> _Exercise data_
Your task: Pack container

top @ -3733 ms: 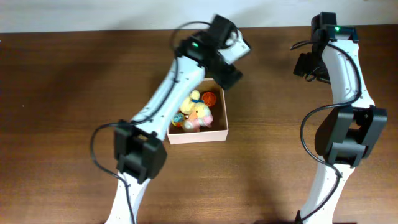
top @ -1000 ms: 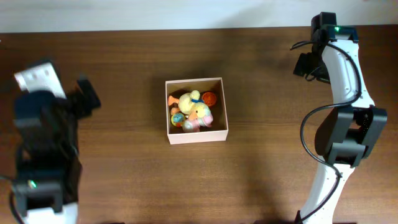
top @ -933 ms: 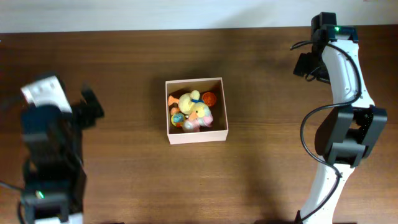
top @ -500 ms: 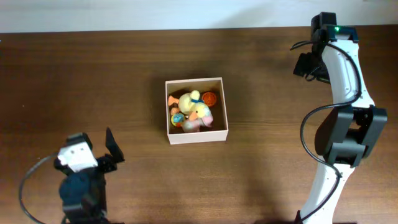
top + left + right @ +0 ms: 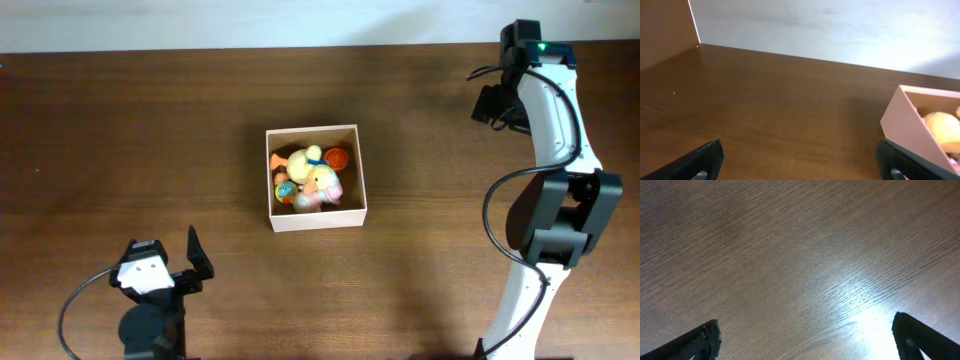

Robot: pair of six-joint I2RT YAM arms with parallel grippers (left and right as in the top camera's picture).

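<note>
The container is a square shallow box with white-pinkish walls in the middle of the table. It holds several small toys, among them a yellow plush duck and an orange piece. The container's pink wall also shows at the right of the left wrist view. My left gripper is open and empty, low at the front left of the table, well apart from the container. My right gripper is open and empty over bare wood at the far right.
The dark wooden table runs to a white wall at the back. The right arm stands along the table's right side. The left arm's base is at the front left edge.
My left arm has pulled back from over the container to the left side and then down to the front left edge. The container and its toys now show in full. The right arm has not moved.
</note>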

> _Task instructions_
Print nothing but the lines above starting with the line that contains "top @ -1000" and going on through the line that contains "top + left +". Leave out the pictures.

> _Answer section_
top @ -1000 ms: 
top @ -933 ms: 
top @ -500 ms: 
top + left + right @ +0 ms: 

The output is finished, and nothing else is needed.